> EXERCISE: Using the records that follow, copy every line containing the word "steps".

> ENTRIES SUPPLIED:
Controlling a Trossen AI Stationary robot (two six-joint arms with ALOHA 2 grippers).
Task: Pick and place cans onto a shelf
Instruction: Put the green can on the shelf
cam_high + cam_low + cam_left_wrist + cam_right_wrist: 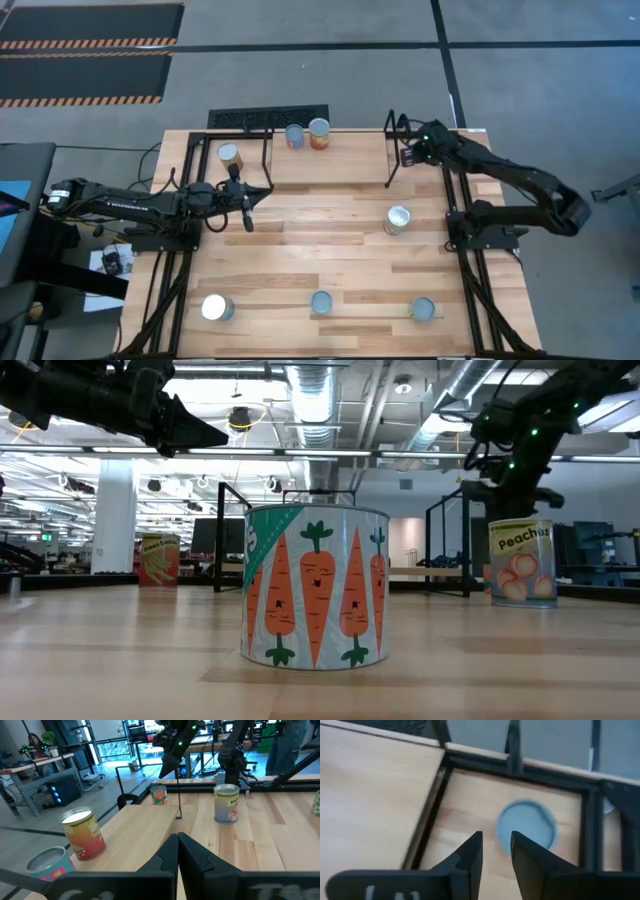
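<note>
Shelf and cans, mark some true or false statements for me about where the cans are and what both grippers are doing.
1. Two cans stand on the shelf. True.
2. The left gripper holds a can. False: it is shut on nothing, near the shelf's left end.
3. Three cans stand along the table edge farthest from the shelf. True.
4. The nearest can in the low view shows peaches. False: the carrot can is nearest.
5. The right gripper grips a can over the shelf's middle. False: it is open, above a can by the shelf's right end.
</note>
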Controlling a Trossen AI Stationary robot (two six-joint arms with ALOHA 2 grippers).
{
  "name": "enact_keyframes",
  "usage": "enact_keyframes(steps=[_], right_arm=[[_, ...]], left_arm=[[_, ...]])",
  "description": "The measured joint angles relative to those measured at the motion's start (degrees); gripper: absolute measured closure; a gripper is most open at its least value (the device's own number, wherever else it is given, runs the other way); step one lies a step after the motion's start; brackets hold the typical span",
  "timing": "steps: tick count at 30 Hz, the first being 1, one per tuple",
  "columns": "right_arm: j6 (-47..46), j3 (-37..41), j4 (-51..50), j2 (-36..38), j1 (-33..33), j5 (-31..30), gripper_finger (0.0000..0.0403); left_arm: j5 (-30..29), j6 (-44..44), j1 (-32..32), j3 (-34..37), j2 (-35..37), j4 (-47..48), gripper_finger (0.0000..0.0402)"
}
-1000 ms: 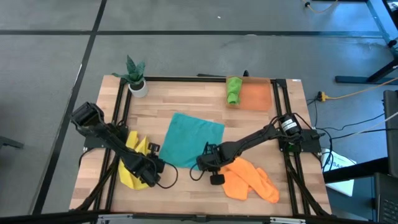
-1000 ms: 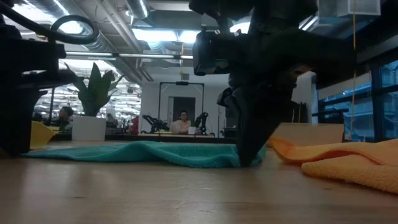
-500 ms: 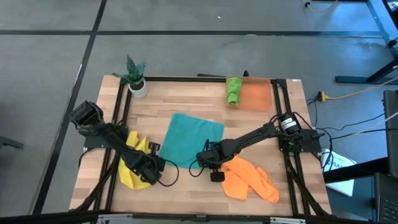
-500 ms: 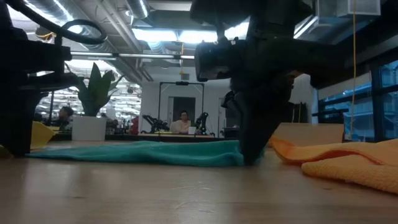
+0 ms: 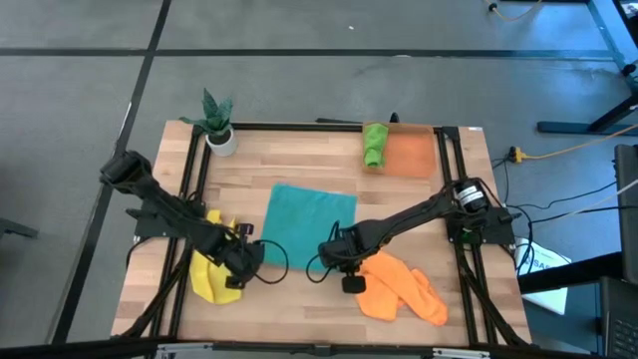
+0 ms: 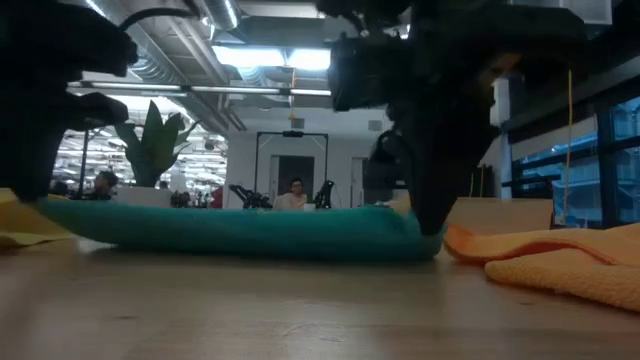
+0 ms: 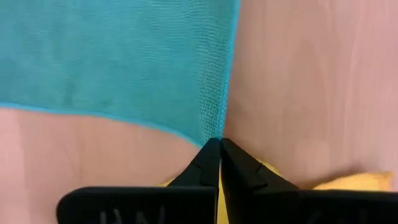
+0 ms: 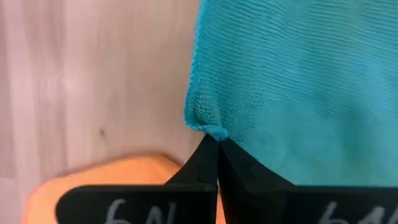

> YOUR RESPONSE:
  "usage": "enact_keyframes(steps=[_], right_arm=[[_, ...]], left_arm=[[_, ...]])",
  "timing": "steps: tick count at 30 Hz, the first being 1, one per tuple",

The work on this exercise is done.